Before there was Dissidia, there was Ehrgeiz. Another Dream Factory fighting game, Ehrgeiz was originally published by Namco when it was in arcades. Square took over when the game hit the original PlayStation and it shows: several Final Fantasy 7 characters were made playable in the game – Cloud and Tifa were unlockable in the Arcade version and Sephiroth, Yuffie, Vincent, and even Zack were added to the console version. Ehrgeiz was almost like a prototype of Power Stone, with arena-style combat and the ability to use objects throughout the stage as weapons.
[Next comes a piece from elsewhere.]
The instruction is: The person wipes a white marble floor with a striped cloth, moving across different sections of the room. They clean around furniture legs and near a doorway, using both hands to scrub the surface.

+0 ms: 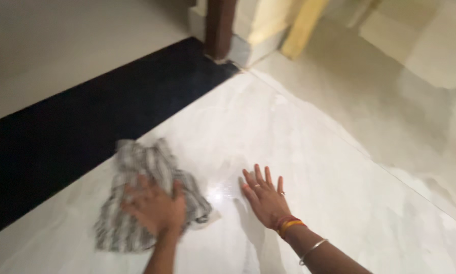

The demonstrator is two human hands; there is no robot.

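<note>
A grey and white striped cloth (136, 167) lies crumpled on the pale marble floor (299, 152). My left hand (154, 208) presses down on the cloth with fingers spread; it looks blurred. My right hand (266, 198) rests flat on the bare floor just right of the cloth, fingers apart, holding nothing. It wears rings, and there are orange and red bangles and a thin silver bracelet on the wrist.
A wide black band of floor (76, 122) runs diagonally along the left. A dark wooden post (220, 25) and a pale yellow plank (301, 28) stand at the top, by a light wall base. A thin tile seam crosses on the right.
</note>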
Potential Improvements: Online play is definitely needed for sure, graphical enhancements would be nice and the inclusion of the complete roster is a must-have.
The Bouncer (PS2)
I’ll be honest with you, The Bouncer was one of the games I most anticipated when the PlayStation 2 launched, but poor review scores kept me away. Looking back at it, it still looks like a very interesting game, especially considering it was one of the few early attempts at beat-‘em-ups in the 6th generation, before their eventual evolution into modern action games.
Potential Improvements: I guess ideally, if this game were to come back, I’d like to see a full overhaul of the game, incorporating all of the features that were dropped from early trailers. Aside from that, I’d be fine with upscaled graphics and online functionality of the game’s multiplayer mode.
Soul Blazer/Illusion of Gaia/Terranigma (SNES)
As odd as it sounds, these three games are all related, so I’ve grouped them together as their fans are wont to do. Collectively referred to as the “Soul Blazer series”, the “Gaia trilogy” or the “Quintet Heaven and Earth Trilogy” among other names, all three of these games were developed by Quintet, the team behind the much-acclaimed ActRaiser. These three games were loosely connected action-RPGs, and while Soul Blazer and Illusion of Gaia were both released in North America, Terranigma was not so lucky.
Potential Improvements: Aside from making sure that Terranigma is running at NTSC speeds with the English translation, I can’t really think of anything specific I would want besides perfect ports.
Just a few honorable mentions this time around: Drakengard 1 & 2, the Wonder Project J duology (with an official English translation) and Rad Racer. This time around, quite a few games have been blocked by regional issues, which is a damn shame. Writing these lists is honestly more fun when it’s difficult to fill the entire list, Sega and Capcom had several games I want re-released, but most of Square Enix’s good stuff is buried deep in their back catalog, forgotten by far too many people.